- Bullers of Buchan
- Bullers of Buchan Location within Aberdeenshire
- OS grid reference: NK108380
- Council area: Aberdeenshire;
- Lieutenancy area: Aberdeenshire;
- Country: Scotland
- Sovereign state: United Kingdom
- Post town: PETERHEAD
- Postcode district: AB42
- Dialling code: 01779
- Police: Scotland
- Fire: Scottish
- Ambulance: Scottish
- UK Parliament: Aberdeenshire North and Moray East;
- Scottish Parliament: Banffshire and Buchan;

= Bullers of Buchan =

The name Bullers of Buchan refers both to a collapsed sea cave and to the adjacent village, situated about 6 mi south of Peterhead in Buchan, Aberdeenshire, Scotland.

== Cave ==
The collapsed sea cave forms an almost circular chasm (the "pot") some 30 m deep, where the sea rushes in through a natural archway.

== Village ==
The small hamlet of cottages here is also known by the same name, and was historically a fishing village launching small boats from the bay below (the slipway may still be seen at low tide).

== Cliffs ==
The cliffs at the Bullers coast provide a nesting site in spring for colonies of seabirds, including kittiwakes, puffins, fulmars, shags, razorbills and guillemots along with herring gulls and great black-backed gulls.

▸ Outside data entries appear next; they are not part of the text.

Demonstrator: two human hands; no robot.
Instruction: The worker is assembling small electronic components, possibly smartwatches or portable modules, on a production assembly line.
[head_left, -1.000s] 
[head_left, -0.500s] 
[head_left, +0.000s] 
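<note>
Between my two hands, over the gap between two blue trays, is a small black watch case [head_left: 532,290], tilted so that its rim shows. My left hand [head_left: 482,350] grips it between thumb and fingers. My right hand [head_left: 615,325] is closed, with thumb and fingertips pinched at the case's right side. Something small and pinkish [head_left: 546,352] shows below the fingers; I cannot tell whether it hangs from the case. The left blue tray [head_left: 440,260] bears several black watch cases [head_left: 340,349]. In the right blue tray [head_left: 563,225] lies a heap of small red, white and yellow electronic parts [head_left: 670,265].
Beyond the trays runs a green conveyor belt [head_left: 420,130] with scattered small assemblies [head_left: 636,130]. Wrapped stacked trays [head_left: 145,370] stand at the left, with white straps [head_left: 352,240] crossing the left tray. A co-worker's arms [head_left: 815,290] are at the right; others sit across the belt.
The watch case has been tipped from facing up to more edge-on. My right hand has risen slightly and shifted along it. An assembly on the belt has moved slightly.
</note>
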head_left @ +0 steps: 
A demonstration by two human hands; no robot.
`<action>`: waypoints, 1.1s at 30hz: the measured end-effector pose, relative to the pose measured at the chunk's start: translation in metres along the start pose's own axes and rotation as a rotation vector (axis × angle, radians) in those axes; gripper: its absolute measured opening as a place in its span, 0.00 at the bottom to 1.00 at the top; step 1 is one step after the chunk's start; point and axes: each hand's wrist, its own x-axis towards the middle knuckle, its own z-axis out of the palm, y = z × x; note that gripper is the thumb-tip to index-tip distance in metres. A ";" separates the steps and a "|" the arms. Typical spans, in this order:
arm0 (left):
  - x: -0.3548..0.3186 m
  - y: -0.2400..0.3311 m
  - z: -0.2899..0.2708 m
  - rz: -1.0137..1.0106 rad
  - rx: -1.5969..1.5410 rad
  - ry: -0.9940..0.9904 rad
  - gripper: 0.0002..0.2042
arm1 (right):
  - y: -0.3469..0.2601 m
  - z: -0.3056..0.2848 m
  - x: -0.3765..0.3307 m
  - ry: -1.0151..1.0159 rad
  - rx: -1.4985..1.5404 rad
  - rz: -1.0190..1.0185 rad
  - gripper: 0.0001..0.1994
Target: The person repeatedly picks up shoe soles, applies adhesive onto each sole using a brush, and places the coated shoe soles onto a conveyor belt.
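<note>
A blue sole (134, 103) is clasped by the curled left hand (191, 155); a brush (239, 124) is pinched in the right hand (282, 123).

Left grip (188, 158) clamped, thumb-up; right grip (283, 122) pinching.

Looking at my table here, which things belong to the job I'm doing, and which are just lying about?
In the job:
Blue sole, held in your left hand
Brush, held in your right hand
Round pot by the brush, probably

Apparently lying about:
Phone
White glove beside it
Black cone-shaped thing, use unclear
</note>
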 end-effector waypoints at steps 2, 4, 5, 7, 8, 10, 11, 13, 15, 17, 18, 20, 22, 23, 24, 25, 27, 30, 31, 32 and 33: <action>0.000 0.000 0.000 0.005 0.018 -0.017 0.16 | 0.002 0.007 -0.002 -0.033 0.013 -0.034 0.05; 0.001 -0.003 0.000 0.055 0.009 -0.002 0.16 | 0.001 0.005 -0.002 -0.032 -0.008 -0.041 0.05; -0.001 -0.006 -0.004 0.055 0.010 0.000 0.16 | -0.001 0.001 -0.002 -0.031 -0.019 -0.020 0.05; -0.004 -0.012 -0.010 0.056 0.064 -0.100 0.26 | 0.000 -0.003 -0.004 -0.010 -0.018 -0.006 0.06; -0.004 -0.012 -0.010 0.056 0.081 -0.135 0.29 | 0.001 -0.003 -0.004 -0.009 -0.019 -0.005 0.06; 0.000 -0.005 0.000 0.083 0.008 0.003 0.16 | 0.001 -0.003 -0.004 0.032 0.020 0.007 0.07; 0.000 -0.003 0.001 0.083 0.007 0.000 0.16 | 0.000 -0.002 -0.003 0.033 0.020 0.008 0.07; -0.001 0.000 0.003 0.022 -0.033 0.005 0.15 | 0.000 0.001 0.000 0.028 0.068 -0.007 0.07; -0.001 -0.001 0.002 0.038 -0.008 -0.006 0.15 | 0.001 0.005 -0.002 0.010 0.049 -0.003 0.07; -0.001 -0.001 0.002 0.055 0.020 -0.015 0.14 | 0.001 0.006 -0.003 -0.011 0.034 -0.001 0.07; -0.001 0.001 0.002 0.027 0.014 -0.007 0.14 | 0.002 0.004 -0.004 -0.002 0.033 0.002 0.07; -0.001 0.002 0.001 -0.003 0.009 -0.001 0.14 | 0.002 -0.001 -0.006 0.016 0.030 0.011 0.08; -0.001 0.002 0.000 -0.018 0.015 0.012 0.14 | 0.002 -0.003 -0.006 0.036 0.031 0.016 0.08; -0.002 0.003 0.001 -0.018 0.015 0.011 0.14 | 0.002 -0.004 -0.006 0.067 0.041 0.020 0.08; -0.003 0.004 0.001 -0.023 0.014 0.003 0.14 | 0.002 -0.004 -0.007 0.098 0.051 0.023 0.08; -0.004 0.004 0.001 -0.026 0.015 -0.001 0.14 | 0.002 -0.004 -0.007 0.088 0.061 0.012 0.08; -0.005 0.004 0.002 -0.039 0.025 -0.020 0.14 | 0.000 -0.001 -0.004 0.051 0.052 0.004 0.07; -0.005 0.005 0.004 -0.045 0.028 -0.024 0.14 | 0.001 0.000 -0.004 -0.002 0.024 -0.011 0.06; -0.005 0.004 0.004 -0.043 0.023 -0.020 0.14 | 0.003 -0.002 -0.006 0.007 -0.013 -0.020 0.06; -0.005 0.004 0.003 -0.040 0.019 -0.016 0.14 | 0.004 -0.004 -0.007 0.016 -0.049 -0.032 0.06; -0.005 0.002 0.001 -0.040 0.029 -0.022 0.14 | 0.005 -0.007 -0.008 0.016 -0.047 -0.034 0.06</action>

Eider ducks may also be seen here, and gannets are frequently seen passing en route to their colonies north at Troup Head and south at the Bass Rock. Grey seals may be seen in the bay, and dolphins are often seen passing by offshore. The Bullers of Buchan Coast are designated a Site of Special Scientific Interest by NatureScot due to their geology, due to the cliff habitats, and due to the bird species that nest on the cliffs.

==Access==
The area is a popular sightseeing spot, with a car park but no tourist facilities. Access is via the A975 road, which is served by a regular bus service between Peterhead and Aberdeen.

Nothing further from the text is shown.